Cardiovascular diseases (CVD), including heart failure (HF), represent a major global health concern, with significant indisposition and mortality rates. Cardiomyopathy is a myocardial disease that impedes the heart's ability to efficiently pump blood throughout the body, ultimately leading to heart failure. For the identification of critical genes and proteins linking different diseases, computational biology tools and "omics"play a significant role. Therefore, the present study was undertaken to identify underlying molecular factors responsible for cardiomyopathy to decipher its molecular association with CVD and heart failure using an integrative network system biology approach. Microarray and RNA-seq datasets for cardiomyopathy were retrieved from the Gene Expression Omnibus database and 51 common DEGs were identified. Subsequently, a Protein-Protein Interaction (PPI) network was constructed using STRING, followed by its analysis using various Cytoscape plug-ins. Nine hub genes, namely LPA, APOA2, ABCA1, LCAT, APOB, APOA4, CLU, APOC3, and APOA1 were identified that were found to be involved in cholesterol metabolism, fat digestion and absorption, lipid metabolism, and atherosclerosis pathways.
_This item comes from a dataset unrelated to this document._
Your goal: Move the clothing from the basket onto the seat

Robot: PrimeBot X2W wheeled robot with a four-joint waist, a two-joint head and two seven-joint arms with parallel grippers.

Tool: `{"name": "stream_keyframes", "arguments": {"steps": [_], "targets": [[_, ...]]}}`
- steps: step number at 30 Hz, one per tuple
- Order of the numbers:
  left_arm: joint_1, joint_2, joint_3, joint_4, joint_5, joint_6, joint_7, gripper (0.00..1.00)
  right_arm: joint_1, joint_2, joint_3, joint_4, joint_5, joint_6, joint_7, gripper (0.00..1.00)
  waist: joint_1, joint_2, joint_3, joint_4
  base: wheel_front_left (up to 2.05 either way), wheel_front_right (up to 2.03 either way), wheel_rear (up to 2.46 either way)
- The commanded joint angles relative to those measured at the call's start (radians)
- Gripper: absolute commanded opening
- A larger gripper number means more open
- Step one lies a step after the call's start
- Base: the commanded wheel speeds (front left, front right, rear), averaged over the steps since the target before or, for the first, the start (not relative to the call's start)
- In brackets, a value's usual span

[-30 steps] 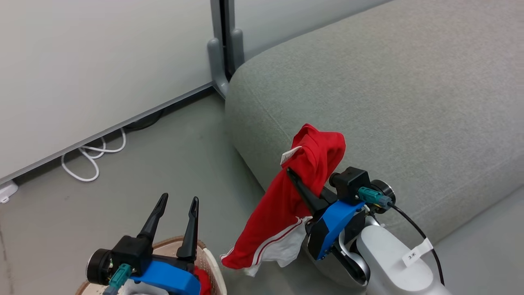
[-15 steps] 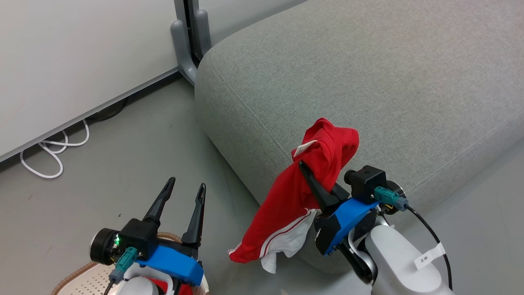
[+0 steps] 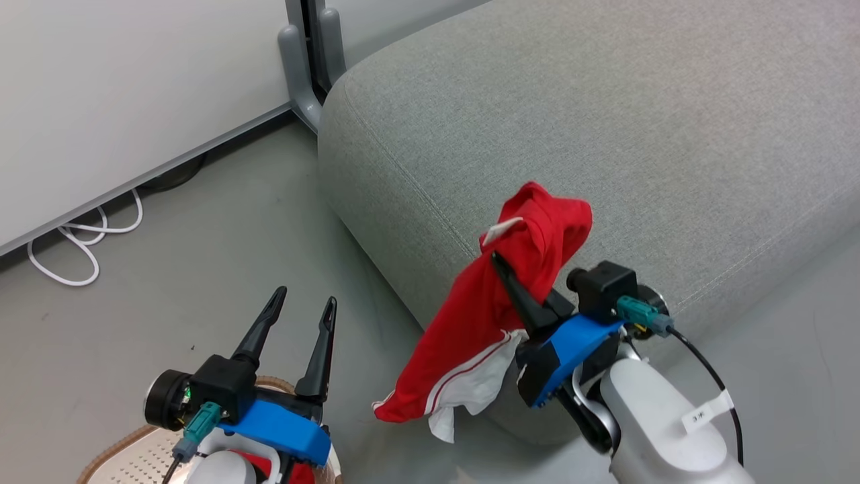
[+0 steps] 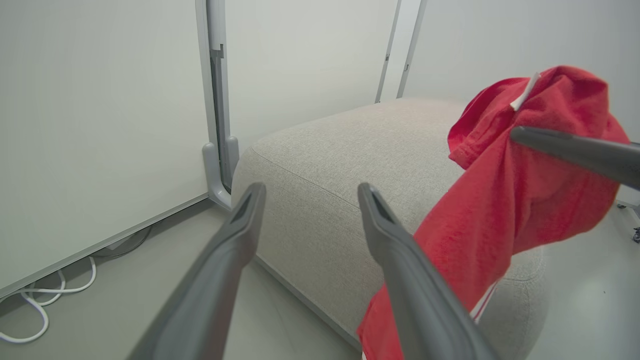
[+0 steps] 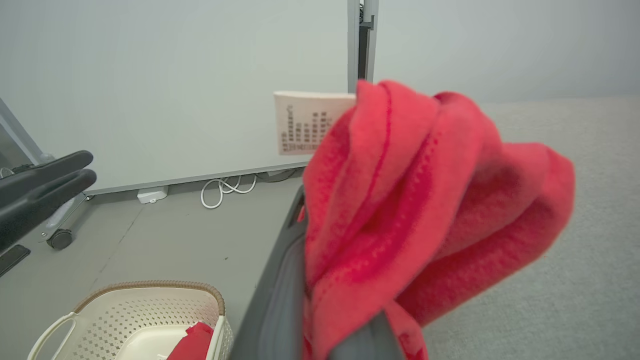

Therefore, the proteins identified in the present study belonging to the APO family and their associated proteins may prove as useful biomarkers for cardiomyopathy and therapeutic targets to prevent CVD and heart failure.

 

Received: 13 April 2024 | Revised: 27 May 2024 | Accepted: 4 July 2024

 

Conflicts of Interest

The authors declare that they have no conflicts of interest to this work.

 

Data Availability Statement

The data that support the findings of this study are openly available in Gene Expression Omnibus at GSE120895 (https://www.ncbi.nlm.nih.gov/geo/query/acc.cgi?acc=GSE120895) and GSE230585 (https://www.ncbi.nlm.nih.gov/geo/query/acc.cgi?acc=GSE230585).

 

Author Contribution Statement

Tammanna R. Sahrawat: Conceptualization, Methodology, Software, Validation, Resources, Data curation, Writing - original draft, Writing - review & editing, Visualization, Supervision, Project administration, Funding acquisition. Muskan: Software, Validation, Formal analysis, Investigation, Writing - original draft, Writing - review & editing, Visualization. Rijul Sharma: Software, Validation, Formal analysis, Investigation, Writing - original draft, Writing - review & editing, Visualization. Suhani Dange: Software, Validation, Formal analysis, Investigation, Writing - original draft, Writing - review & editing, Visualization. Ritika Patial: Formal analysis, Investigation. S. K. Gahlawat: Conceptualization, Resources, Data curation, Writing - review & editing, Project administration, Funding acquisition.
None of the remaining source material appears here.